Understanding New Zealand: Voting Patterns of the Non-Christian Religious

The voting patterns of the non-Christian religious in New Zealand reflected that many of them were immigrants

The Parliamentary Profiles contain information on all manner of religions. Even though India and China are much closer to the New Zealand than the Middle East is, the Middle Eastern religions have a much higher profile here than the Oriental ones.

The vast majority of Kiwi Buddhists are Asians, despite the number of Kiwis of European descent that the reader may have met claiming to be Buddhists. Being a Buddhist in New Zealand has an extremely strong correlation, of 0.87, with being born in North East Asia.

This third factor of being Asian explains why Buddhists love the ACT Party. Being Buddhist has a correlation of 0.85 with voting for ACT in 2014, although there is nothing obvious in Buddhist doctrine that would lead a person towards supporting the ACT Party.

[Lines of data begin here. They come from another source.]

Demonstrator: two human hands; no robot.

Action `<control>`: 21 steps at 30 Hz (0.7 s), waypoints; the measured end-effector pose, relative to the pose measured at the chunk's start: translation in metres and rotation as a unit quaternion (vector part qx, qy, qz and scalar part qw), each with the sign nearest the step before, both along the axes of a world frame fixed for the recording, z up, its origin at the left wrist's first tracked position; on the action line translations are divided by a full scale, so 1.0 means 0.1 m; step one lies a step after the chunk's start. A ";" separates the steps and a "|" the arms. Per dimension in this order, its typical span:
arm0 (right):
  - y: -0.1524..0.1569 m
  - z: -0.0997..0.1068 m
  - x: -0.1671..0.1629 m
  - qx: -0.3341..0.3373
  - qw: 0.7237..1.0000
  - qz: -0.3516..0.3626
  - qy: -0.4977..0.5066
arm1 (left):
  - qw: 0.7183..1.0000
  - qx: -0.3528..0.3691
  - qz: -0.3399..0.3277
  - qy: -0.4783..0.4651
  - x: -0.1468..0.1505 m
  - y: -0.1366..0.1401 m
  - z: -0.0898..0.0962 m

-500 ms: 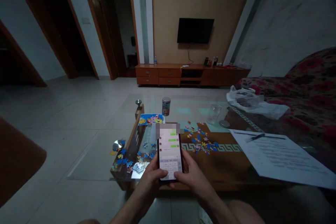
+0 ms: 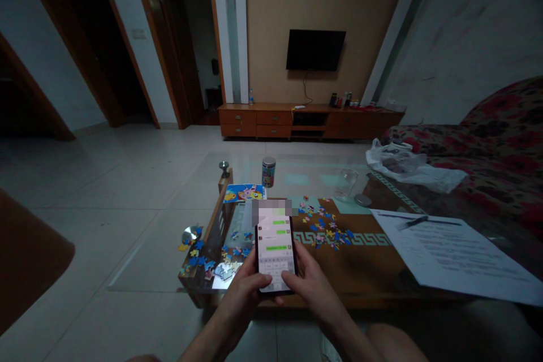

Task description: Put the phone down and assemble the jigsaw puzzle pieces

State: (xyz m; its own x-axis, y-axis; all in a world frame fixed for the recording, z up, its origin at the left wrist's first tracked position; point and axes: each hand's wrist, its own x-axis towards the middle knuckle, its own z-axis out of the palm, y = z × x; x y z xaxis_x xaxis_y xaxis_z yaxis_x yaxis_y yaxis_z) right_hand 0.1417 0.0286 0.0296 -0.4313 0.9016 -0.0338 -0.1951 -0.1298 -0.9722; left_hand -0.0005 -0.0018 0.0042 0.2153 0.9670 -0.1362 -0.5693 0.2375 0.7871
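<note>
1. The phone [image 2: 275,251] is held upright over the near edge of the coffee table [image 2: 373,263], its lit screen turned toward the camera; it is judged light, stiff and flat, with a glass face that is probably slick and breakable if dropped; the long side edges and the lower corners are judged the safest places to be gripped, the screen being left free.
2. The left hand [image 2: 246,288] is wrapped around the lower left edge of the phone, fingers curled behind it and the thumb laid over the on-screen keyboard; the right hand [image 2: 311,283] is cupped against the lower right edge in the same way, its thumb pressed on the keys; the phone is thus pinched between both palms.
3. A large printed sheet [image 2: 449,254] is spread on the table to the right, well apart from the hands, with a pen [image 2: 412,222] lying on its far corner.
4. A white plastic bag [image 2: 413,167] is seen at the far right end of the table, against the floral sofa [image 2: 500,136].
5. A loose heap of puzzle pieces [image 2: 324,229] lies just beyond the phone; more are scattered at the left, near a picture card [image 2: 245,192].
6. A printed tin [image 2: 268,172] and a clear glass cup [image 2: 348,184] stand farther back; nothing is found between the hands and the phone.
</note>
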 end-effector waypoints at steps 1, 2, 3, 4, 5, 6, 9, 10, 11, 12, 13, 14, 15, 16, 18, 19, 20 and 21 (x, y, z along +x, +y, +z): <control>0.00 0.00 0.00 0.001 1.000 0.000 0.002 | 1.000 0.000 0.000 -0.001 0.00 0.00 0.00; 0.00 0.01 0.01 0.002 1.000 0.000 0.002 | 1.000 0.001 0.000 -0.001 0.00 0.00 0.00; 0.00 0.01 0.01 0.002 1.000 0.000 0.003 | 1.000 0.003 -0.001 -0.001 0.00 0.00 0.00; 0.00 0.00 0.01 0.003 1.000 0.000 0.004 | 1.000 0.003 -0.001 -0.001 0.00 -0.01 0.00; -0.01 0.00 0.02 0.004 1.000 0.001 0.005 | 1.000 0.003 -0.001 0.000 0.00 -0.01 0.00; -0.01 -0.01 0.02 0.004 1.000 0.001 0.007 | 1.000 0.001 -0.001 0.001 0.00 -0.01 0.00; -0.01 -0.04 0.03 0.005 1.000 0.000 0.010 | 1.000 -0.002 0.000 0.001 0.02 0.00 0.01; -0.01 -0.05 0.03 0.006 1.000 0.001 0.011 | 1.000 -0.002 0.000 0.000 0.02 0.00 0.01; 0.00 -0.06 0.04 0.008 1.000 0.002 0.012 | 1.000 -0.001 0.003 -0.003 0.03 0.00 0.01; 0.00 -0.07 0.04 0.011 1.000 0.002 0.013 | 1.000 -0.001 0.008 -0.005 0.03 0.00 0.01; 0.00 -0.07 0.04 0.014 1.000 0.003 0.014 | 1.000 -0.003 0.012 -0.006 0.04 0.00 0.01; 0.00 -0.06 0.04 0.016 1.000 0.004 0.015 | 1.000 -0.007 0.016 -0.007 0.04 0.00 0.01; 0.00 -0.06 0.03 0.017 1.000 0.004 0.015 | 1.000 -0.012 0.019 -0.006 0.04 0.00 0.01; -0.01 -0.05 0.03 0.016 1.000 0.004 0.015 | 1.000 -0.016 0.018 -0.006 0.04 0.00 0.01; -0.01 -0.03 0.03 0.012 1.000 0.006 0.017 | 1.000 -0.020 0.013 -0.006 0.03 0.00 0.01; -0.01 -0.03 0.03 0.010 1.000 0.005 0.018 | 1.000 -0.019 0.011 -0.005 0.03 0.00 0.00; -0.02 -0.03 0.03 0.008 1.000 0.005 0.019 | 1.000 -0.016 0.008 -0.005 0.03 0.00 0.00; -0.02 -0.03 0.03 0.008 1.000 0.006 0.020 | 1.000 -0.013 0.006 -0.005 0.02 0.01 -0.01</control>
State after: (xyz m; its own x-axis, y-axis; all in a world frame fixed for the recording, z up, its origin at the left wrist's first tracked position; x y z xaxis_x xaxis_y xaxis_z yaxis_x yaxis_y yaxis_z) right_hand 0.1444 0.0270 0.0265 -0.4422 0.8969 -0.0014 -0.2330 -0.1163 -0.9655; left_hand 0.0018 -0.0013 0.0036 0.2056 0.9658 -0.1582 -0.5802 0.2505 0.7750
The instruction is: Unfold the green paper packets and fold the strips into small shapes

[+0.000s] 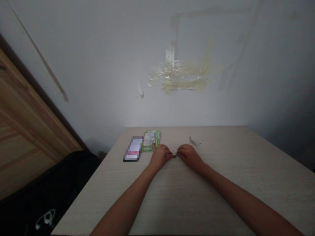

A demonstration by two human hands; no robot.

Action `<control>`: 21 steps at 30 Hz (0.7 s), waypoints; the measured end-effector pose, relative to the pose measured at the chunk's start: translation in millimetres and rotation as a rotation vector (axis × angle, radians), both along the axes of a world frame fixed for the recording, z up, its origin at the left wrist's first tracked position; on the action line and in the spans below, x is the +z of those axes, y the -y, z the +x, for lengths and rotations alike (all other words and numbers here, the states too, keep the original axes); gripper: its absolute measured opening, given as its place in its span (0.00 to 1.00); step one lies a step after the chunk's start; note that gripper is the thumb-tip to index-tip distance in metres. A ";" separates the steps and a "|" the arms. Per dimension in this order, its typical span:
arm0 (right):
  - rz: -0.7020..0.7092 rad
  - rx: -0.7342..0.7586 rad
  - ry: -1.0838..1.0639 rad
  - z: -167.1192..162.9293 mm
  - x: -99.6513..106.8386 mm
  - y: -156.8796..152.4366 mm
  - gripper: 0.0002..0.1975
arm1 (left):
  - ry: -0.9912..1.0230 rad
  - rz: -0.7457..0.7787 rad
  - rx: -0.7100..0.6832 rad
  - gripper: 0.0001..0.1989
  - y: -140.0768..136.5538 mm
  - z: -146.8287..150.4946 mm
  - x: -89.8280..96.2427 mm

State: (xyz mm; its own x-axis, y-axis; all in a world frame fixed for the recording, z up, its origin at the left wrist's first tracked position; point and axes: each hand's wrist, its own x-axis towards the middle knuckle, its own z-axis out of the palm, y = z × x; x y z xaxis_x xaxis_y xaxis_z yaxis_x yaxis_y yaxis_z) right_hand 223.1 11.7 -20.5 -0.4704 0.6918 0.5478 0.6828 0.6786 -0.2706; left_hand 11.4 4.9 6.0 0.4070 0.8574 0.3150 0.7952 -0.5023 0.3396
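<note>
Between my two hands is a small green and white folded wrapper, low on the table and mostly covered by my fingertips. My left hand is closed on its left end, the thumb and fingertips pinched together. From the other side my right hand pinches the right end. Just beyond my left hand lies a stack of flat green and white packets. Another narrow, folded green and white strip rests behind my right hand, apart from it.
A phone with a blurred screen lies left of the packets on the pale wooden table. Behind the table rises a wall with shiny tape. A black bag or cloth and a wooden panel stand at the left.
</note>
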 end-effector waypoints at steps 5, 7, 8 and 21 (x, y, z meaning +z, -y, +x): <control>-0.030 -0.007 -0.015 0.2 -0.1 -1.2 0.06 | -0.015 -0.018 0.031 0.07 -0.8 2.0 -0.9; -0.045 -0.017 -0.023 0.1 -1.1 -2.4 0.06 | -0.018 -0.020 0.043 0.08 -1.7 2.4 -0.8; -0.050 -0.023 -0.026 0.0 -1.7 -3.1 0.05 | -0.017 -0.024 0.053 0.08 -2.3 2.5 -0.7; -0.114 -0.033 -0.061 0.4 -6.2 -10.0 0.05 | 0.089 -0.068 0.110 0.10 -6.7 5.5 -3.9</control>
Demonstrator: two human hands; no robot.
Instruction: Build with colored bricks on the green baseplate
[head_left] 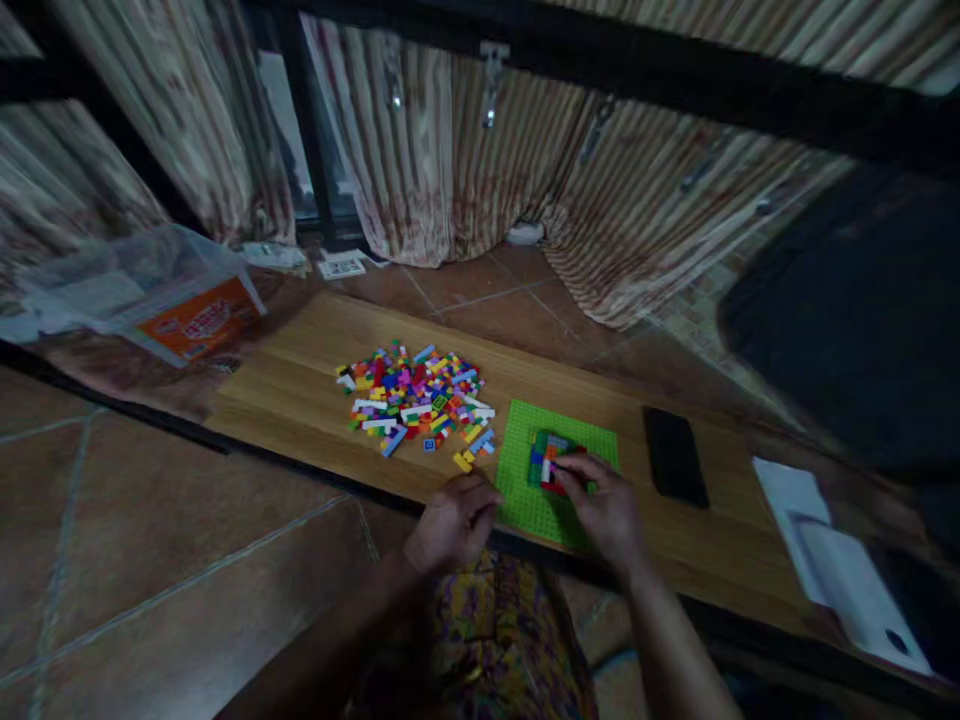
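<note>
On the wooden board lies a bright green studded baseplate (517, 440) with a small cluster of toy building bricks (537, 460) built up on it, in green, blue, grey, orange, white and red. The fingertips of my right hand (606, 505) are pinched at a small dark brick on top of this cluster; the fingers partly cover it. My left hand (456, 518) rests at the baseplate's near left corner, fingers curled together. Whether anything is inside those fingers is hidden. Just beyond my left hand is a heap of loose multicoloured bricks (412, 395), with several yellow ones closest.
A black phone (675, 455) lies right of the baseplate on the wooden board (292, 370). White papers (840, 560) are at the far right. A clear plastic box (142, 285) with an orange label stands at the left. Striped curtains (450, 150) hang behind.
</note>
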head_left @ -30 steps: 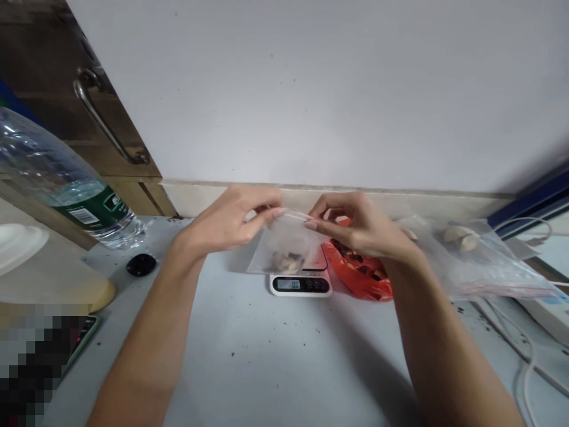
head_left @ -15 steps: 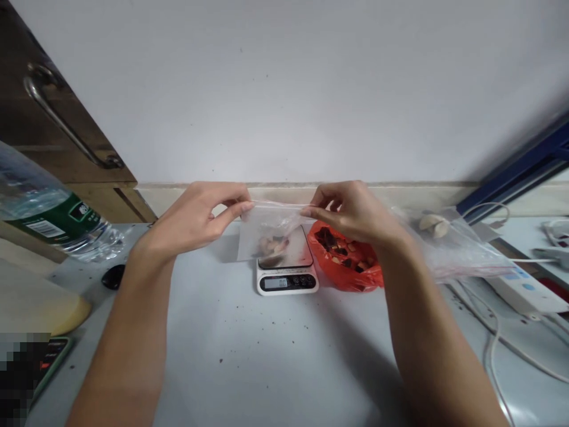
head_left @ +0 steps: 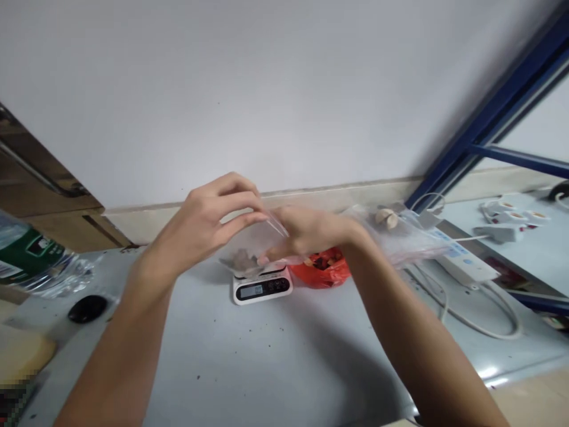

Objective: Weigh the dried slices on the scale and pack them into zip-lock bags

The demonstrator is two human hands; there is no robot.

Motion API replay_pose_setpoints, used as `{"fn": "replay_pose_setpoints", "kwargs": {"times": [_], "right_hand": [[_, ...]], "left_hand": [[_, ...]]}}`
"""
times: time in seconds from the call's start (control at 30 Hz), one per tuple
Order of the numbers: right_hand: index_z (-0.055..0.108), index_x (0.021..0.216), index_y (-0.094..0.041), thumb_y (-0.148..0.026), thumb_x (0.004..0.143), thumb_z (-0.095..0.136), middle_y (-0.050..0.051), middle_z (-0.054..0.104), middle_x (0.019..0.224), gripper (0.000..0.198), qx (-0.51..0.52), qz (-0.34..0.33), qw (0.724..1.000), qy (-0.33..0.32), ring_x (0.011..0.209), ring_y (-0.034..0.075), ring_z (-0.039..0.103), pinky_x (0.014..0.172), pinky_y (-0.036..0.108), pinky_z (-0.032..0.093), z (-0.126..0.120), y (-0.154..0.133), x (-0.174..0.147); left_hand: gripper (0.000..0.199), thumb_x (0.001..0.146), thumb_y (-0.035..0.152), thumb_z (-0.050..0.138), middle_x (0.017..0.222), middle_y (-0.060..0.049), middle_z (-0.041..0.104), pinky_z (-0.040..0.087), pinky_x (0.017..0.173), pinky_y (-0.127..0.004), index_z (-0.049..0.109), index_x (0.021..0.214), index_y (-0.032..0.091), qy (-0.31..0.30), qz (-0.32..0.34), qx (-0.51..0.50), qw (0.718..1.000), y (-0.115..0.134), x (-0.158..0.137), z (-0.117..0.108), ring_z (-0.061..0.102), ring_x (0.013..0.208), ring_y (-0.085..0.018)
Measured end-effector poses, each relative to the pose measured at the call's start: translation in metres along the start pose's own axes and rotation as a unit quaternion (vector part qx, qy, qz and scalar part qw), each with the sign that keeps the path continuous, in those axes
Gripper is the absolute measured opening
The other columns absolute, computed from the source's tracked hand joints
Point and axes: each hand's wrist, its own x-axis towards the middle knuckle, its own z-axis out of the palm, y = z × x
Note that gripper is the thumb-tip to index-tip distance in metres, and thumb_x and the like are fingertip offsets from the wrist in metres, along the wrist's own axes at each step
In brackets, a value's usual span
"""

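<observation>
Between my hands hangs a small clear zip bag [head_left: 249,246] with a few brownish pieces in its bottom. My left hand [head_left: 224,213] pinches one end of the bag's zip edge between thumb and fingers. My right hand [head_left: 302,228] is at the other end, its fingers closed against the plastic and partly hidden. Right under the bag stands a white digital kitchen scale [head_left: 262,292], its plate mostly covered by the bag. Beside the scale, a red plastic bag [head_left: 324,274] of dark and pale dried pieces sits below my right wrist.
A larger clear bag with pale slices [head_left: 386,218] lies at right, near a power strip [head_left: 466,264] and white cables [head_left: 493,335]. At left are a water bottle [head_left: 31,255] and a black oval object [head_left: 88,309]. A blue metal frame [head_left: 457,142] rises at right.
My view has turned to the right. The zip edge was stretched level between both hands; now it slants, and my right hand has come closer to my left and turned inward over the bag.
</observation>
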Motion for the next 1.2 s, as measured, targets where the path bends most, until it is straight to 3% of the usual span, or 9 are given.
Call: {"fn": "replay_pose_setpoints", "kwargs": {"times": [0.17,0.3,0.5,0.57,0.67,0.8,0.93,1.1,1.2], "right_hand": [[0.076,0.102,-0.023,-0.009,0.082,0.057,0.000,0.078,0.094,0.030,0.010,0.001,0.998,0.064,0.089,0.020,0.072,0.082,0.034,0.059,-0.003,0.023,-0.030],[0.070,0.129,-0.025,-0.018,0.082,0.058,0.004,0.076,0.125,0.049,0.047,0.018,0.976,0.213,0.111,0.023,0.072,0.095,0.038,0.059,-0.027,0.039,-0.084],[0.071,0.135,-0.028,-0.008,0.087,0.049,0.005,0.067,0.144,0.056,-0.182,0.118,0.871,0.440,0.138,0.031,0.059,0.117,0.054,0.044,-0.059,0.064,-0.156],[0.068,0.139,-0.031,-0.004,0.085,0.050,0.005,0.059,0.153,0.064,-0.267,0.140,0.850,0.432,0.145,0.032,0.052,0.119,0.057,0.042,-0.054,0.081,-0.172],[0.064,0.145,-0.030,-0.015,0.086,0.063,0.008,0.046,0.164,0.061,-0.330,0.164,0.884,0.287,0.155,0.036,0.035,0.124,0.062,0.032,-0.039,0.107,-0.191],[0.051,0.155,-0.033,-0.057,0.086,0.073,0.008,0.028,0.171,0.076,-0.288,0.197,0.919,0.181,0.158,0.040,0.019,0.124,0.068,0.022,-0.036,0.112,-0.205],[0.062,0.145,-0.037,-0.058,0.086,0.072,0.005,0.038,0.167,0.064,-0.220,0.205,0.933,0.199,0.158,0.041,0.023,0.122,0.072,0.023,-0.056,0.090,-0.204],[0.080,0.109,-0.024,-0.039,0.092,0.061,0.011,0.079,0.118,0.029,-0.184,0.142,0.908,0.348,0.114,0.032,0.072,0.100,0.051,0.055,-0.051,0.067,-0.166],[0.078,0.101,-0.020,-0.031,0.091,0.059,0.005,0.076,0.075,0.024,-0.152,0.124,0.897,0.396,0.065,0.021,0.069,0.070,0.036,0.057,-0.026,0.063,-0.130]], "left_hand": [[0.022,0.099,0.041,0.060,0.093,-0.003,0.072,0.055,0.085,-0.033,0.069,0.087,0.025,0.098,-0.003,-0.007,0.995,0.024,0.030,0.026,0.068,0.086,-0.020],[0.020,0.100,0.037,0.055,0.089,-0.002,0.074,0.056,0.083,-0.032,0.067,0.091,0.024,0.114,-0.031,-0.029,0.993,0.031,0.042,0.045,0.069,0.083,-0.019],[0.028,0.100,0.042,0.051,0.099,-0.005,0.076,0.056,0.086,-0.033,0.069,0.102,0.021,-0.035,-0.059,-0.099,0.993,0.029,0.056,0.088,0.070,0.088,-0.021],[0.033,0.101,0.043,0.047,0.106,-0.006,0.076,0.056,0.091,-0.038,0.070,0.105,0.021,-0.120,-0.063,-0.099,0.986,0.030,0.058,0.106,0.070,0.095,-0.024],[0.035,0.101,0.042,0.045,0.118,-0.010,0.073,0.054,0.099,-0.043,0.071,0.110,0.021,-0.212,-0.063,-0.091,0.971,0.032,0.059,0.129,0.067,0.111,-0.028],[0.032,0.101,0.038,0.049,0.121,-0.012,0.071,0.053,0.104,-0.047,0.072,0.114,0.020,-0.235,-0.043,-0.067,0.969,0.034,0.058,0.146,0.064,0.120,-0.031],[0.030,0.100,0.036,0.049,0.123,-0.012,0.071,0.052,0.105,-0.048,0.071,0.115,0.021,-0.230,-0.032,-0.067,0.970,0.035,0.057,0.152,0.062,0.122,-0.031],[0.027,0.100,0.033,0.047,0.108,-0.010,0.075,0.054,0.094,-0.040,0.071,0.102,0.021,-0.157,-0.041,-0.097,0.982,0.032,0.049,0.141,0.068,0.104,-0.026],[0.027,0.100,0.036,0.047,0.089,-0.004,0.074,0.052,0.074,-0.031,0.068,0.091,0.022,-0.092,-0.101,-0.083,0.987,0.026,0.032,0.122,0.066,0.078,-0.020]]}}
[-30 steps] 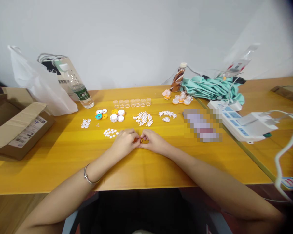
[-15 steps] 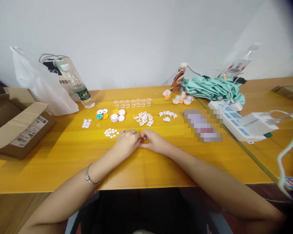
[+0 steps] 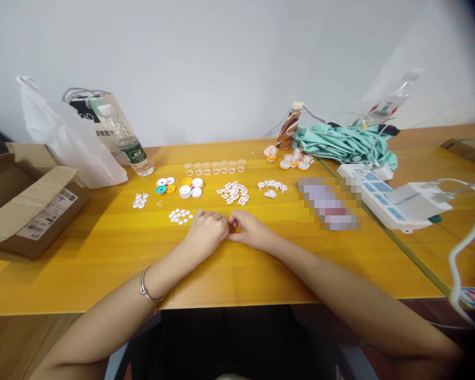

Probably also because of the third factor of being Asian and an immigrant, there was a correlation of -0.66 between being Buddhist and voting for New Zealand First.

Of the other three major parties, Buddhists are indifferent. None of the correlations between being Buddhist and voting National in 2014 (0.15), voting Labour in 2014 (0.08) and voting Green in 2014 (0.12) were significant. This might suggest that Buddhist immigrants to New Zealand have generally peacefully integrated.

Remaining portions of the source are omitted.